The Spiritual Challenge of Contempt

The Spiritual Challenge of Contempt

I was recently invited to serve as Chaplain of the Day for the Tennessee General Assembly to open their session. The thought that I shared with our state lawmakers before giving the prayer was this: only one thing can keep you from getting along, deliberating, debating, and working with each other to lead our state. That one thing is having contempt for each other.

Contempt has become a great spiritual challenge facing American society at this moment in history. Bill Haslam talks about this in his book Faithful Presence. Harvard professor Arthur Brooks puts it this way in his book Love Your Enemies: “Believing your foe is motivated by hate leads to something far worse: contempt. While anger seeks to bring someone back into the fold, contempt seeks to exile. It attempts to mock, shame, and permanently exclude from relationships by belittling, humiliating, and ignoring. While anger says, ‘I care about this,’ contempt says, ‘You disgust me and are beneath caring about.” Contempt quickly becomes toxic in relationships, marriages, businesses, families, and communities.

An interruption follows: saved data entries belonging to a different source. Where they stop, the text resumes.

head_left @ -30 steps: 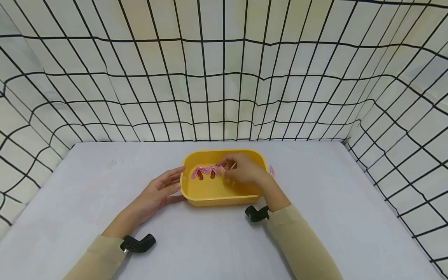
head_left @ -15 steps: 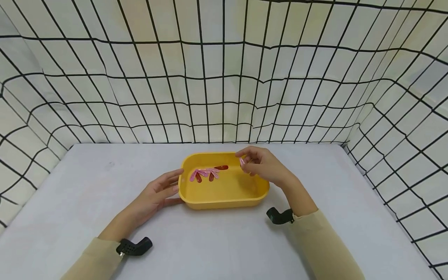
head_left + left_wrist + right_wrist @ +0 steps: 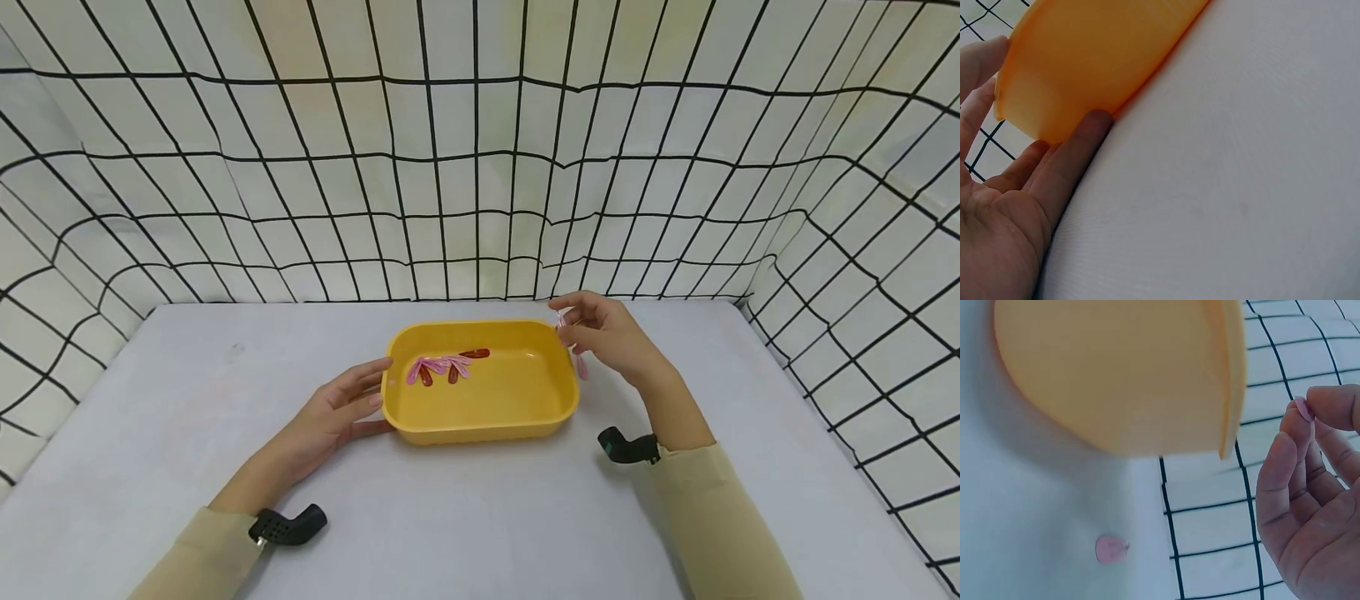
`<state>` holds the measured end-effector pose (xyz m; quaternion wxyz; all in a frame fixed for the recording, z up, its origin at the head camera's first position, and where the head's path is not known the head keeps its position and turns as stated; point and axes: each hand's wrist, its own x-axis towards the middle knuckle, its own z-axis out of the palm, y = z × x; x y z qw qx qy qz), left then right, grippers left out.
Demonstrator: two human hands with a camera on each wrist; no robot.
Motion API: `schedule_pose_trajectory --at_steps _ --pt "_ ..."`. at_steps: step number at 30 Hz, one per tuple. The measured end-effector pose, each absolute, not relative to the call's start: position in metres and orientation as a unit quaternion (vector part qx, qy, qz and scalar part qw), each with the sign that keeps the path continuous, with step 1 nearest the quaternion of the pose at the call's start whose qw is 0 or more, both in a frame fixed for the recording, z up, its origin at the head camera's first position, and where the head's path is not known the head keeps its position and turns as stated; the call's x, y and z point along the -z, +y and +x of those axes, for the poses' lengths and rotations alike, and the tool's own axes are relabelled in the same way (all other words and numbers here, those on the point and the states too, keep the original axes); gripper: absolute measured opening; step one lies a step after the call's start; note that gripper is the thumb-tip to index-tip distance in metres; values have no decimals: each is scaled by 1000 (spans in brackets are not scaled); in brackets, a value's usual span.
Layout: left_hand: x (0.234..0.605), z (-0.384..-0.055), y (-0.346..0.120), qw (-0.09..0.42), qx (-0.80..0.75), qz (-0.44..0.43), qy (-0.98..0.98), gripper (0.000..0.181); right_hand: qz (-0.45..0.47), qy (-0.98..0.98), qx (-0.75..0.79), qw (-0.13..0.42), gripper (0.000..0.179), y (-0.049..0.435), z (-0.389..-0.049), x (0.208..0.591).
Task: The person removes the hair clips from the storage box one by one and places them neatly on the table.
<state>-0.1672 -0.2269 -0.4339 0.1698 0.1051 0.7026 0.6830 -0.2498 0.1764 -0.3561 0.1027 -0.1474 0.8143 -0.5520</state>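
A yellow plastic tray (image 3: 480, 435) stands on the white table, with pink hair clips (image 3: 417, 369) and red hair clips (image 3: 475, 354) lying in its left half. Against the tray's left end rest the fairly straight fingers of my left hand (image 3: 337, 414); the left wrist view shows them along its outer wall. Past the right rim, my right hand (image 3: 611, 337) pinches a small pink hair clip (image 3: 1304, 409) between thumb and forefinger, mostly covered by the fingers. Below that hand another pink hair clip (image 3: 1111, 549) lies on the table, right beside the tray.
A black grid net (image 3: 480, 158) in front of white cloth rises behind the table (image 3: 480, 525) and along both sides. The table's back edge runs a little behind the tray. A black wrist device (image 3: 288, 527) sits at each sleeve cuff.
My right hand has come up out of the tray and moved right beyond its rim, carrying a pink hair clip. A red hair clip in the tray has come into view. My left hand stays put.
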Motion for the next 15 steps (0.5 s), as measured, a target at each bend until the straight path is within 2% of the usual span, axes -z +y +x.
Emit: schedule_pose_trajectory --at_steps 15 --pt "432 -167 -226 169 -682 108 703 54 -115 825 547 85 35 203 -265 372"
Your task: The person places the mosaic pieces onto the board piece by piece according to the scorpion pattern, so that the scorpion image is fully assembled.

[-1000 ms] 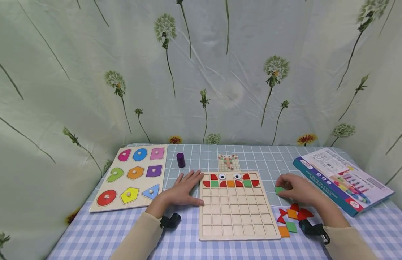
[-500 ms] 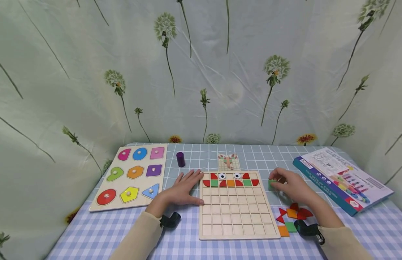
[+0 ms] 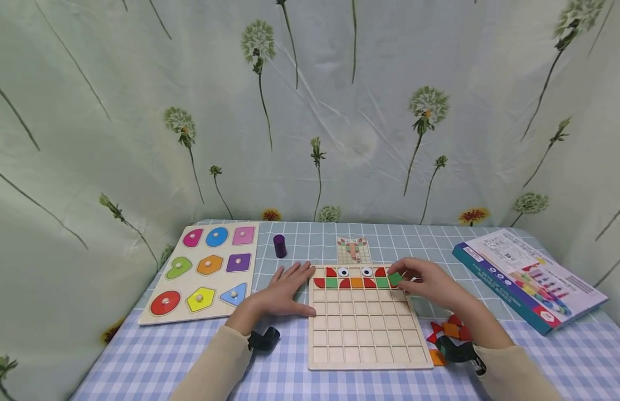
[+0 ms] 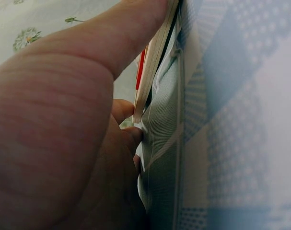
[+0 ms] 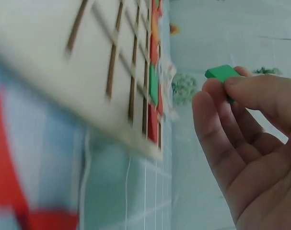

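Green square (image 3: 395, 278): shifted left since the earlier frame, from the cloth right of the board to above the board's far right corner; raised off the surface in the right wrist view.
Right hand (image 3: 425, 281): moved along with it; thumb and fingertips pinched together on the green square.
Left hand (image 3: 283, 294): unmoved; fingers spread, thumb apart from them, touching the left edge of the board; clamped on nothing.
Grid board (image 3: 362, 323): wooden, flat, between the hands; red, green and orange pieces and two white eyes fill cells of the two far rows.
Pattern card (image 3: 354, 250): owl design, just beyond the far edge of the board.
Loose pieces (image 3: 450, 330): red and orange, right of the board, partly hidden by the right wrist camera (image 3: 457, 352).
Purple cylinder (image 3: 279, 246): upright, far left of the board.
Shape puzzle (image 3: 214, 283): nine knobbed shapes, left.
Game box (image 3: 530, 278): flat, right.
Tablecloth (image 3: 134, 362): blue and white check near, grey-blue grid far.
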Available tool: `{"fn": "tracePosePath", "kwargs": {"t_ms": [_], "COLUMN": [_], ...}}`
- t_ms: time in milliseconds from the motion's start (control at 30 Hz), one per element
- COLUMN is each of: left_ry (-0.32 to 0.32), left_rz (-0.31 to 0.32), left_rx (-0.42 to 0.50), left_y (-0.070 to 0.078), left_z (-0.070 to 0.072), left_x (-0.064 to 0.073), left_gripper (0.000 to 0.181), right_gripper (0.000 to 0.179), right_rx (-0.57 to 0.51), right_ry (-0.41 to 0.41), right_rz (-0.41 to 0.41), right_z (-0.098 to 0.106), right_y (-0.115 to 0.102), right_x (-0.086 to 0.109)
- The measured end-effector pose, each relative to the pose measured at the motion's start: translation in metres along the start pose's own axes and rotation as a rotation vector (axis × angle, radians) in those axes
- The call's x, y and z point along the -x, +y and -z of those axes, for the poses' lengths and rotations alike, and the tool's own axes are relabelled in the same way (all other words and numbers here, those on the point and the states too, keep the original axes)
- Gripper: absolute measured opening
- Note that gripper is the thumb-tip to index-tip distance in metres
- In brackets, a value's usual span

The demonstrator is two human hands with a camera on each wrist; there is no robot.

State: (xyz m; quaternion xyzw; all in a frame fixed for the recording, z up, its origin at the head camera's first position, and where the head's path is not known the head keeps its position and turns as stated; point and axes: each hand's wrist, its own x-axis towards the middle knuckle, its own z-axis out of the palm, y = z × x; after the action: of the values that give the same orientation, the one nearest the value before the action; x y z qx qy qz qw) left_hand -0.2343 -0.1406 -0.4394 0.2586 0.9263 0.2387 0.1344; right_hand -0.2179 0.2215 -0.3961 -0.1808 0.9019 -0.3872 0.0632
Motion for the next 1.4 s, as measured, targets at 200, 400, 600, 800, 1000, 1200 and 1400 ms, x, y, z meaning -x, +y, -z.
{"fn": "tracePosePath", "kwargs": {"t_ms": [200,400,600,800,1000,1200,1400], "left_ry": [0.001,0.001,0.003,0.004,0.003,0.000,0.001], "left_rz": [-0.001,-0.005,-0.010,-0.012,-0.005,-0.014,-0.018], "left_rx": [0.000,-0.001,-0.006,-0.018,-0.021,-0.015,-0.015], "left_y": [0.000,0.000,0.000,-0.001,-0.001,0.000,0.001], "left_z": [0.001,0.002,0.002,0.001,0.000,0.000,0.001], "left_x": [0.000,-0.001,-0.001,-0.001,-0.001,0.000,0.000], "left_gripper": [0.100,0.101,0.101,0.101,0.101,0.101,0.100], "right_gripper": [0.028,0.027,0.026,0.025,0.020,0.018,0.018], "right_rx": [-0.029,-0.040,-0.056,-0.053,-0.074,-0.080,-0.108], "right_ry": [-0.057,-0.077,-0.082,-0.103,-0.139,-0.131,-0.113], "right_rz": [0.065,0.078,0.104,0.109,0.069,0.015,0.010], "right_z": [-0.012,-0.022,-0.032,-0.045,-0.062,-0.072,-0.073], "right_y": [-0.009,-0.022,-0.030,-0.033,-0.030,-0.029,-0.029], "right_x": [-0.015,-0.027,-0.035,-0.038,-0.037,-0.036,-0.037]}}
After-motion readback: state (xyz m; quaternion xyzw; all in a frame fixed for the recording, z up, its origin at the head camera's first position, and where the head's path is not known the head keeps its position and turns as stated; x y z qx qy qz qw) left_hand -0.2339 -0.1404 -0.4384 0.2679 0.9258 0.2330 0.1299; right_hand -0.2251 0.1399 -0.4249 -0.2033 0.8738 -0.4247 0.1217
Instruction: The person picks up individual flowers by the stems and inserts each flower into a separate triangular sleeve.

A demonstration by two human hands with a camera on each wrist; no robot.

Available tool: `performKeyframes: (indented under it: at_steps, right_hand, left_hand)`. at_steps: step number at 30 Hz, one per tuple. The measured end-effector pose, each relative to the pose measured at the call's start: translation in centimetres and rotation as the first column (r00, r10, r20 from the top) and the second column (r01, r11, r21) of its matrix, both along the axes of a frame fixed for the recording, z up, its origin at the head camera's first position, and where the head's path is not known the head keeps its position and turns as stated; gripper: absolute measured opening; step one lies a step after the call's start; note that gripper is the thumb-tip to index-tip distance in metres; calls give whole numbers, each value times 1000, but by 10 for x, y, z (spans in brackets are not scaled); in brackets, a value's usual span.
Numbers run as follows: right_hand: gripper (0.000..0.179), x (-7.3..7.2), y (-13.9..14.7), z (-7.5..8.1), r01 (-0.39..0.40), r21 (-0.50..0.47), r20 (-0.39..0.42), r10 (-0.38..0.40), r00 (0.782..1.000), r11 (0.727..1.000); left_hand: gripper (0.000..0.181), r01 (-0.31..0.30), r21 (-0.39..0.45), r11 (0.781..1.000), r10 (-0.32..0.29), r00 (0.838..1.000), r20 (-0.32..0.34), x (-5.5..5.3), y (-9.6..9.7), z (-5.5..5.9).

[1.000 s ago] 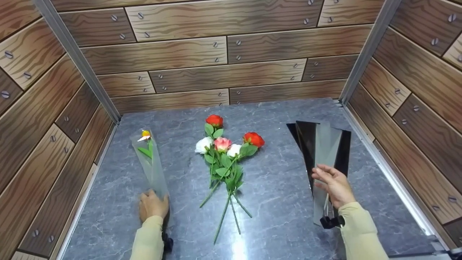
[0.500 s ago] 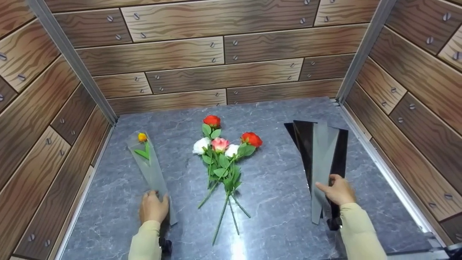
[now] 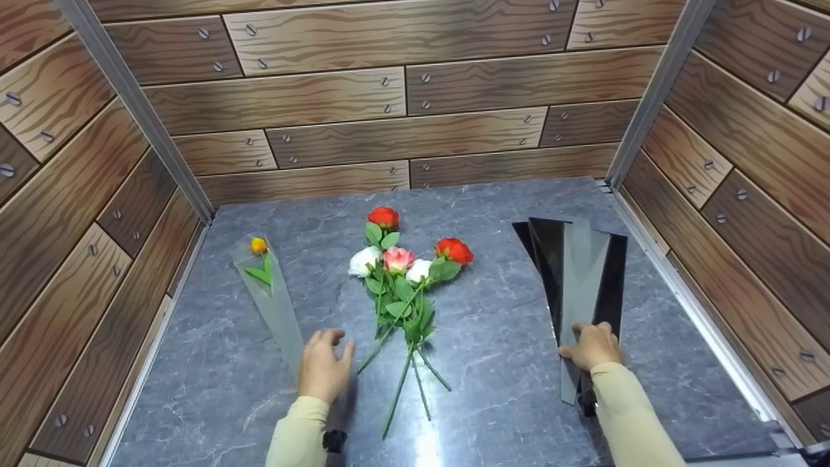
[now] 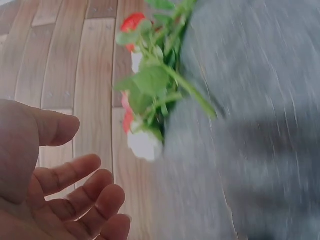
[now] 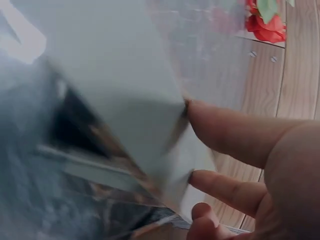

How did this happen? Civility and decency did not just disappear overnight. One answer is that as a society, we have been slowly losing our moral and spiritual center. Self-centeredness abounds. We have lost perspective on our common humanity. We have elected leaders who fan the flames of anger and contempt which causes us to think it is acceptable to behave that way. Political and ideological divides are nothing new. What’s new is the way we disagree and our inability to rationally discuss competing ideas in a civil manner.

Rabbi Jonathan Sacks articulates it this way: “Something new is happening: the sense that the other side is less than fully human, that its supporters are not part of the same moral community as us, that somehow their sensibilities are alien and threatening, as if they were not the opposition in a political arena, but the enemy full stop.” Sacks talks about multiple factors that have played a role: deepening western individualism, expansion of the internet, toxic social media, and the expanding gap between the “haves and the have nots.” All of these factors are very real.

In a recent Wall Street Journal article, social psychologist Jonathan Haidt made the following claim about Generation Z and social media: “When you look at Americans born after 1995, what you find is extraordinary high rates of anxiety, depression, self-harm, suicide, and fragility.” This is the generation that has grown up on screens and social media. Haidt calls this phenomenon “compare and despair.” It is a big part of what leads to contempt, envy, and social exclusion. Poor behavior online is often rewarded. This also fuels anger and outrage.

What’s the solution? We must acknowledge that we are all complicit and we have all played some role in getting to this point. Four important concepts come to mind. First, our ongoing need for community. The pandemic and all the issues associated with it fractured and isolated our communities in ways never seen. We are still rebuilding. We need to be around each other more in real time and space and not just on a screen. Social media is not real life.

Secondly, authentic friendship: we must be intentional about becoming friends with people who see and experience the world differently. Every person’s life experience is unique and we cannot dictate to others how they should see and experience the world. We all have our own lens and background.

Third, morality. Part of living a moral life is listening to others and treating them with dignity and respect. Being religious is not a prerequisite to being moral.

Lastly, forgiveness. Cancel culture has lost sight of what it means to practice forgiveness. We are all flawed and imperfect creatures. We all say and do things that we regret. Our inability to forgive each other has become a major problem. Judging people by their worst moments or actions is simply unfair. We must learn to look for the good in each other, even when we disagree.